Once the line containing "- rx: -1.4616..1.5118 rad" is found in the entries below, reproduce it and every line after it, stopping at and including the line containing "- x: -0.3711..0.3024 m"; reproduce nothing else, and keep each line exact.

§ **Material for this exercise**:
◆ ◆ ◆

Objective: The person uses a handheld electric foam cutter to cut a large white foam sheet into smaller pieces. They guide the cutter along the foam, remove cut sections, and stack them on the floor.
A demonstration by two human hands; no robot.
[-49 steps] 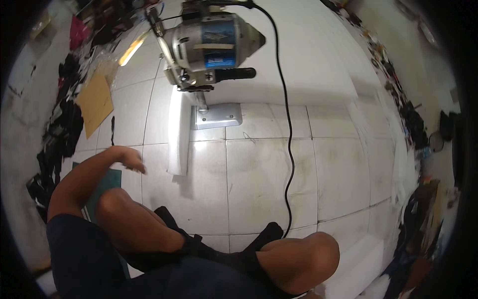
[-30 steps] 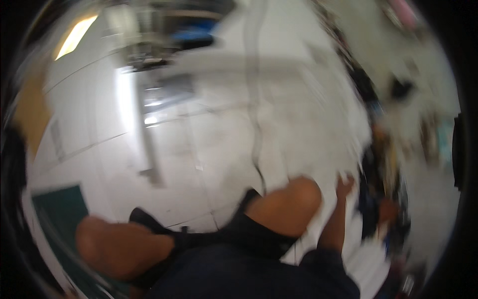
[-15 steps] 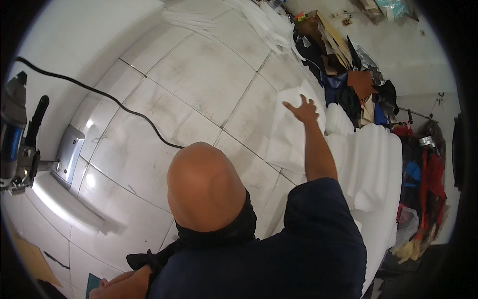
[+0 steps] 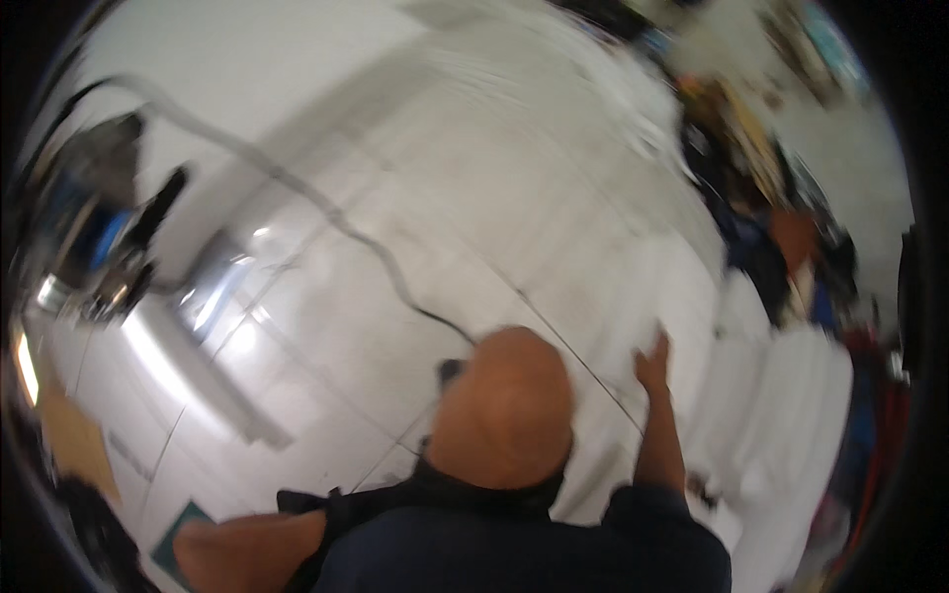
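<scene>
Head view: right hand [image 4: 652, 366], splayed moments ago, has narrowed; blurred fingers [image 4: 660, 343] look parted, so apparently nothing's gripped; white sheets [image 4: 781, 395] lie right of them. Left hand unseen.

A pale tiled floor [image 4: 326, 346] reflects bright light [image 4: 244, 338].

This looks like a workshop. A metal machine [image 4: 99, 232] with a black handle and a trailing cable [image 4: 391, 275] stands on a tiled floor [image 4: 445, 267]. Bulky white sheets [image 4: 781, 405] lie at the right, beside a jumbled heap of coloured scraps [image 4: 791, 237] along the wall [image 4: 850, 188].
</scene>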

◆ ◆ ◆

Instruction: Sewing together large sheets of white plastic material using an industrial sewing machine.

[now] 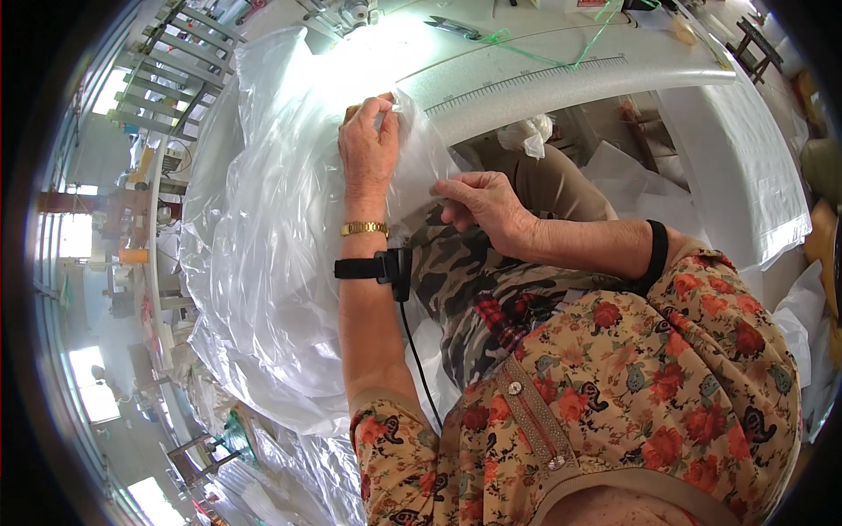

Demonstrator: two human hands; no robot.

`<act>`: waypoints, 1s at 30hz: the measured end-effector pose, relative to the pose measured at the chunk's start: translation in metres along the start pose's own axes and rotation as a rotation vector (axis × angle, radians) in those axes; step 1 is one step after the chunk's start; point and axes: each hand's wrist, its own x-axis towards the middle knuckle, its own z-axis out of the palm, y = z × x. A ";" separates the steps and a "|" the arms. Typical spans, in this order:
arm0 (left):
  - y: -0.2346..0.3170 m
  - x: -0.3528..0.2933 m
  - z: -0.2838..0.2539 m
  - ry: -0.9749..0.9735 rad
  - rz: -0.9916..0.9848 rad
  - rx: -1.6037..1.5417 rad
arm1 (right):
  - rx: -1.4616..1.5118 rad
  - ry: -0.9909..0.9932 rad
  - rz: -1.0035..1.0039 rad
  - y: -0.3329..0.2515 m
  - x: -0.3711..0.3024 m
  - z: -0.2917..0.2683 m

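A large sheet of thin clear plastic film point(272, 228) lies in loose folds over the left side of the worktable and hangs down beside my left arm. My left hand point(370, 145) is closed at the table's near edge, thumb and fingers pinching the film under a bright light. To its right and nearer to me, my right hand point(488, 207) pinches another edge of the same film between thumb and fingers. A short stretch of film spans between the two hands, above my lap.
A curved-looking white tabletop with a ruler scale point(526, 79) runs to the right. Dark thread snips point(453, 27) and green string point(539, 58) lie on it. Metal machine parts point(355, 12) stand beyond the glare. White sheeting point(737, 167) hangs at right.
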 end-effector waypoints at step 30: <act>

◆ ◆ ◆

§ **Completed exercise**:
  - rx: -1.4616..1.5118 rad
  - ry: -0.9909..0.9932 rad
  - rz: -1.0035..1.0039 rad
  - y: -0.3329..0.2515 m
  - x: -0.3711..0.3024 m

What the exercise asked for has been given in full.